▶ _TASK REQUIREMENTS_
Repeat, please, only the lines from the top of the data down to the line with "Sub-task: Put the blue"; include both of those lines.

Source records
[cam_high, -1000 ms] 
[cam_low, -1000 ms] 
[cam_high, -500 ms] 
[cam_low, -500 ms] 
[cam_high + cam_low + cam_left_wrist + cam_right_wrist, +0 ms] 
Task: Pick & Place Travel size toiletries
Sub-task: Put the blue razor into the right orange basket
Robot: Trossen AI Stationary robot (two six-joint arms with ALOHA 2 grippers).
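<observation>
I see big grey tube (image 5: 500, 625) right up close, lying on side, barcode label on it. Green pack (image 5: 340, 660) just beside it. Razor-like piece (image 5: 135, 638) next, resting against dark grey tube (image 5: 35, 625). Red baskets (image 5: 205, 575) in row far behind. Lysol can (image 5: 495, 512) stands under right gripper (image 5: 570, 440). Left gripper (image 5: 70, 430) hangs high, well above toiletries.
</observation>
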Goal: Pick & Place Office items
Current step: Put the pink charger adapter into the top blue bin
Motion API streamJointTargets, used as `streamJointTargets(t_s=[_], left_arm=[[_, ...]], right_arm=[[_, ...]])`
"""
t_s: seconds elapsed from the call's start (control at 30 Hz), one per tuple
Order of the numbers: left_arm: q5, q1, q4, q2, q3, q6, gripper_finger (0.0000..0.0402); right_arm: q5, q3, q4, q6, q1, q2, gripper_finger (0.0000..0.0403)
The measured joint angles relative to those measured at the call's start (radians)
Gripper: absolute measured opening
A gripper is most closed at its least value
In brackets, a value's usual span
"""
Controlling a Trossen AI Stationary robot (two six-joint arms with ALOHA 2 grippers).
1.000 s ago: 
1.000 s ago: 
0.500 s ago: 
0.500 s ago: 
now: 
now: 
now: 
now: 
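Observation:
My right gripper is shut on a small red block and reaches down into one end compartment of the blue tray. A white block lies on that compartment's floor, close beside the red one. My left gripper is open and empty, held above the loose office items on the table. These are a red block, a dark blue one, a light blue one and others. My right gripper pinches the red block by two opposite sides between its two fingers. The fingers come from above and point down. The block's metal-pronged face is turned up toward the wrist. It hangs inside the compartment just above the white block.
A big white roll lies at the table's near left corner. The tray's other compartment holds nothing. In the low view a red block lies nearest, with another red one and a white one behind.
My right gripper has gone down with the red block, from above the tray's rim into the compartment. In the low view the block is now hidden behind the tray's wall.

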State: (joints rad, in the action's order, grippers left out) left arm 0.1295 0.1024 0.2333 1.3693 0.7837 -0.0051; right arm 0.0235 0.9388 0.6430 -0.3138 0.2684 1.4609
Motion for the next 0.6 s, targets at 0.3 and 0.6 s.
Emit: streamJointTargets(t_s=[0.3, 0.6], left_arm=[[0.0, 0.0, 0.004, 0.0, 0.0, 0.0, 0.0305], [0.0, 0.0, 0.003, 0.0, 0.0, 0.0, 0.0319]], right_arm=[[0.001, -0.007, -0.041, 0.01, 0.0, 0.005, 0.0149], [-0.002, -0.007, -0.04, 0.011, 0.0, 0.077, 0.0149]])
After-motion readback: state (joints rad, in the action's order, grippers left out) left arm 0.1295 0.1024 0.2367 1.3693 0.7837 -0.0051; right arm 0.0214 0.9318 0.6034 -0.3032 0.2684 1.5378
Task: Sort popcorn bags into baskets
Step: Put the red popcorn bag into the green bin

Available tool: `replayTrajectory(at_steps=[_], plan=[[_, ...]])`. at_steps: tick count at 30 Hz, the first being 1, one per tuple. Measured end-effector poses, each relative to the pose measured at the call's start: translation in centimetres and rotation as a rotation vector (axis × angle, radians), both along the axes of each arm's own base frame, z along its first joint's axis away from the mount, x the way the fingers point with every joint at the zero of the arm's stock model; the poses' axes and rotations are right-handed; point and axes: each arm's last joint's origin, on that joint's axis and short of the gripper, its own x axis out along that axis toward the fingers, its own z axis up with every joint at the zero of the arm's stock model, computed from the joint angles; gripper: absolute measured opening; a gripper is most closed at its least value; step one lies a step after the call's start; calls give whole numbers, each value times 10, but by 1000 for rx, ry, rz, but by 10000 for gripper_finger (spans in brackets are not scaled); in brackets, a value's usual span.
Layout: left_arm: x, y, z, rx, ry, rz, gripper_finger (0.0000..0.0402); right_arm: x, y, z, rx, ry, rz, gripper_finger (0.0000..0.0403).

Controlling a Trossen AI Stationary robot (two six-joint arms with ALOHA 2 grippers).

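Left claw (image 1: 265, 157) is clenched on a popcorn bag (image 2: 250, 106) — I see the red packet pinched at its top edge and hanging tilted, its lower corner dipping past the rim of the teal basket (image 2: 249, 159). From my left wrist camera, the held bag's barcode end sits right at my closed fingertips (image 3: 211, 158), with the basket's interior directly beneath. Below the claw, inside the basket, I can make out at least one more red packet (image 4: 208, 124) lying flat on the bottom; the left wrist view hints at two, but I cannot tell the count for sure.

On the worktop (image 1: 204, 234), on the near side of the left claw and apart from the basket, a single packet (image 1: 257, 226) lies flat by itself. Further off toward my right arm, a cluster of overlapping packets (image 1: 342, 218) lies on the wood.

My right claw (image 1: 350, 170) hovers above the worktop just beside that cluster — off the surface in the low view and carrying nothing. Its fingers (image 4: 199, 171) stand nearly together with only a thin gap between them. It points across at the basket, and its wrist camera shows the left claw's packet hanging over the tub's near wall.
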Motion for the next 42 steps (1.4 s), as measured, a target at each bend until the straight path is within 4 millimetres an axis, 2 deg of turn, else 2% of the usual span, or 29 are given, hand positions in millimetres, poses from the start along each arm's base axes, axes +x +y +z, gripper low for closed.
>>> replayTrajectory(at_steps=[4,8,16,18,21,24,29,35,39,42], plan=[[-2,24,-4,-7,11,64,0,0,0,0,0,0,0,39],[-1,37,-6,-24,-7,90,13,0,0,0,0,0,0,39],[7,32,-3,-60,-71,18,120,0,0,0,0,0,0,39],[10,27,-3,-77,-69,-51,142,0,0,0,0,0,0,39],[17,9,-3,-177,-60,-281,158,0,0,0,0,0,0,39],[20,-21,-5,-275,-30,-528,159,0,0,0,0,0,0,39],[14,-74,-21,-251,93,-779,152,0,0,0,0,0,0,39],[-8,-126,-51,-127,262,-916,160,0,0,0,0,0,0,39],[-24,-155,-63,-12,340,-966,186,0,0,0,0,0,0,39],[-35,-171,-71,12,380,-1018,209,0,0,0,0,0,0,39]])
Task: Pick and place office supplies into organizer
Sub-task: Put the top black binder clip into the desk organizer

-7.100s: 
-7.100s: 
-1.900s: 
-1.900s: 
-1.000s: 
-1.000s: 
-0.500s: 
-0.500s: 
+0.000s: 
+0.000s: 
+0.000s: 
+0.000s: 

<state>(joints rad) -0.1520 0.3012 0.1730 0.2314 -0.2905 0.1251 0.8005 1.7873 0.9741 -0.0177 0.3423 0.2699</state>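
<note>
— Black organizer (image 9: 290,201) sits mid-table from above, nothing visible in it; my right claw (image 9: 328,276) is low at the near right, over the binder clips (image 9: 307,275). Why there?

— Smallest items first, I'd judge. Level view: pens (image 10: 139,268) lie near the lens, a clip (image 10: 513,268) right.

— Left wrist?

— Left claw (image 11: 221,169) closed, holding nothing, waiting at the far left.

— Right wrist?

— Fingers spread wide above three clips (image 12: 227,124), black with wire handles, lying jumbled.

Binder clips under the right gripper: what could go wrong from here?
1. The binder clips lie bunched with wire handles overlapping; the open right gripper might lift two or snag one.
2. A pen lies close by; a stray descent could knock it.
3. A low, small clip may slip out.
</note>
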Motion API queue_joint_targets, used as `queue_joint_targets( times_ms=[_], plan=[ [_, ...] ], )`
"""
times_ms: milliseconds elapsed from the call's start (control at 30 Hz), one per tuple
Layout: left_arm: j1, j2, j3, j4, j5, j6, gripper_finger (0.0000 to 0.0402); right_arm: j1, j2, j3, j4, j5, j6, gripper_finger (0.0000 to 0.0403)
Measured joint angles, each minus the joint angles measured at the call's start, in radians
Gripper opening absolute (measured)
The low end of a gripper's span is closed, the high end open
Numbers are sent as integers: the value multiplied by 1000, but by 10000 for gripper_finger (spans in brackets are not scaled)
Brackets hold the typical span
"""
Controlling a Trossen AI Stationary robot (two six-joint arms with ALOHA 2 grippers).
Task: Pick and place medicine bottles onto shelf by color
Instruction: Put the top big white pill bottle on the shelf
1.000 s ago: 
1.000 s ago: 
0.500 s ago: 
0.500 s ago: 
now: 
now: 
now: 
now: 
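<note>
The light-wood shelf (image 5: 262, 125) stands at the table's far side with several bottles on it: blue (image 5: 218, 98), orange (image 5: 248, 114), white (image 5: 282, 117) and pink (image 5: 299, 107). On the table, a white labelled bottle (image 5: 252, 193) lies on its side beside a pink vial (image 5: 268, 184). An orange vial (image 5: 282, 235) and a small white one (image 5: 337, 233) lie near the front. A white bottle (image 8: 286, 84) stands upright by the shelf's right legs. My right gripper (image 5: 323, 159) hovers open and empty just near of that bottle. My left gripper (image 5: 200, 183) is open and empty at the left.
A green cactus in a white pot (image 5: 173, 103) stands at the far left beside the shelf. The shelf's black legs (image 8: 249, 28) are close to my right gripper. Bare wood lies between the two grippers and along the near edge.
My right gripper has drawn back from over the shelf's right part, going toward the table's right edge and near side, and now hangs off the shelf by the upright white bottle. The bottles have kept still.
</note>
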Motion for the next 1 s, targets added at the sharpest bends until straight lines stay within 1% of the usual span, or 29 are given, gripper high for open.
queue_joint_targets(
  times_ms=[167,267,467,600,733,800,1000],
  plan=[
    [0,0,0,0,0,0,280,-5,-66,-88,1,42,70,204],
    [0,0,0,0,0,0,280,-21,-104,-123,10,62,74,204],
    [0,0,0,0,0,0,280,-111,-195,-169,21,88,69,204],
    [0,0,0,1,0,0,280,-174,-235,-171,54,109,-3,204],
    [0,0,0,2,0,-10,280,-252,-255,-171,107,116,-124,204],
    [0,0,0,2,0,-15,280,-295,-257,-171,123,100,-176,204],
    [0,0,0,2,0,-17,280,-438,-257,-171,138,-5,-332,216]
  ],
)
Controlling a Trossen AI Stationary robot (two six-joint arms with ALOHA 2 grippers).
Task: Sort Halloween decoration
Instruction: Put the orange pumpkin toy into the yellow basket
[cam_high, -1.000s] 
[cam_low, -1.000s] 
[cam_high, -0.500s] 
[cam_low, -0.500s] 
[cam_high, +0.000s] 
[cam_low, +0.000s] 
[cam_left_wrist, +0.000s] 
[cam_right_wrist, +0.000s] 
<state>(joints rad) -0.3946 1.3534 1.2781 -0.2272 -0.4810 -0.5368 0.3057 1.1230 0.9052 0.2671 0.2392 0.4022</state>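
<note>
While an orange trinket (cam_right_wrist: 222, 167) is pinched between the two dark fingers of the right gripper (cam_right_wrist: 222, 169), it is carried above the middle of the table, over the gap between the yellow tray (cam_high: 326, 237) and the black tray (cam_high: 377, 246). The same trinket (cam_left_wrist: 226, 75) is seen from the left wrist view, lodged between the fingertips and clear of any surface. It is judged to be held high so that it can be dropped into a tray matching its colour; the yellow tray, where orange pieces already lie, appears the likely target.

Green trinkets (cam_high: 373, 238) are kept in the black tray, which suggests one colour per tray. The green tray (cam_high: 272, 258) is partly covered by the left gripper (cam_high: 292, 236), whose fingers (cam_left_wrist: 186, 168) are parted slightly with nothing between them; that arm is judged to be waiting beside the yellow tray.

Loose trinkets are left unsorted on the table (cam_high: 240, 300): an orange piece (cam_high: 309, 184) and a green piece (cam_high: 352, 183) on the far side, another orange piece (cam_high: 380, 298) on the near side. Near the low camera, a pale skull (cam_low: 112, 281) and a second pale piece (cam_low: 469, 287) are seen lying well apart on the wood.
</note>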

▶ _TASK OUTPUT_
[cam_high, -1000 ms] 
[cam_low, -1000 ms] 
[cam_high, -500 ms] 
[cam_low, -500 ms] 
[cam_high + cam_low + cam_left_wrist + cam_right_wrist, +0 ms] 
Task: Pick & Place Travel size toiletries
Sub-task: Put the blue razor into the right orange basket

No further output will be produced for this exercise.